▸ WORK REQUIRED: Output the data below line for line, exactly, up to and including the line where "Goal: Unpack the" appears.

▸ DATASET SECTION:
/---

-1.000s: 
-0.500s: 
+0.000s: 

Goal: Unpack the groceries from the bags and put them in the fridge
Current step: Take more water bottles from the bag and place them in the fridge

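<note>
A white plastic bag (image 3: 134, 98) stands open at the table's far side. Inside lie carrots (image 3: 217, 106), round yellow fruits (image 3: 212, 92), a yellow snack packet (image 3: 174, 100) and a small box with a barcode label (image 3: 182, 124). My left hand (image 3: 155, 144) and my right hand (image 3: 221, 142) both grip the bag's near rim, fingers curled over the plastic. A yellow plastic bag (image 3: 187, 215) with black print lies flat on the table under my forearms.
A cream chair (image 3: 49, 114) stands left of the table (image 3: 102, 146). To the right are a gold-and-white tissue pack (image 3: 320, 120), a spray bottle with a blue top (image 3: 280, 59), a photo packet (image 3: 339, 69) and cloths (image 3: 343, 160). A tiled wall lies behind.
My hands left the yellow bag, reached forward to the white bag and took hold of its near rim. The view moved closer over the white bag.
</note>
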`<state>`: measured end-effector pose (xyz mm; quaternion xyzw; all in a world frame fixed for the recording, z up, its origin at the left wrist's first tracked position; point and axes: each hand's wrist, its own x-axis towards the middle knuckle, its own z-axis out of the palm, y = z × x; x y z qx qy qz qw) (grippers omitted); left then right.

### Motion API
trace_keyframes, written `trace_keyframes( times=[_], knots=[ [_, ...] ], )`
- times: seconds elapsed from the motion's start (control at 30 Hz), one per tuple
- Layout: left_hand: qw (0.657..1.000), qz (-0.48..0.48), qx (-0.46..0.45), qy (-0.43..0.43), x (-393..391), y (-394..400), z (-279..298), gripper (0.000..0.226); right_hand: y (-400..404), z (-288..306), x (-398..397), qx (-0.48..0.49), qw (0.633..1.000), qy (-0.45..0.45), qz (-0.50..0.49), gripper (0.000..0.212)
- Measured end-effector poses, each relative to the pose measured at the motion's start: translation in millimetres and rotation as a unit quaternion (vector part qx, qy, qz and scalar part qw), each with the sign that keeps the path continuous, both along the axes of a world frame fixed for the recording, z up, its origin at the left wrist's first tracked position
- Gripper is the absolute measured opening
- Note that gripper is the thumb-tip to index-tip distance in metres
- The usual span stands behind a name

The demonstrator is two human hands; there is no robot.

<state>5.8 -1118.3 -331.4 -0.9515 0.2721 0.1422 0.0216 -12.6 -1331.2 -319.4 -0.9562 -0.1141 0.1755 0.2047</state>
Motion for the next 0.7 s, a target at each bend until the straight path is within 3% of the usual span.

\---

▸ SOLUTION:
-1.000s: 
-0.500s: 
+0.000s: 

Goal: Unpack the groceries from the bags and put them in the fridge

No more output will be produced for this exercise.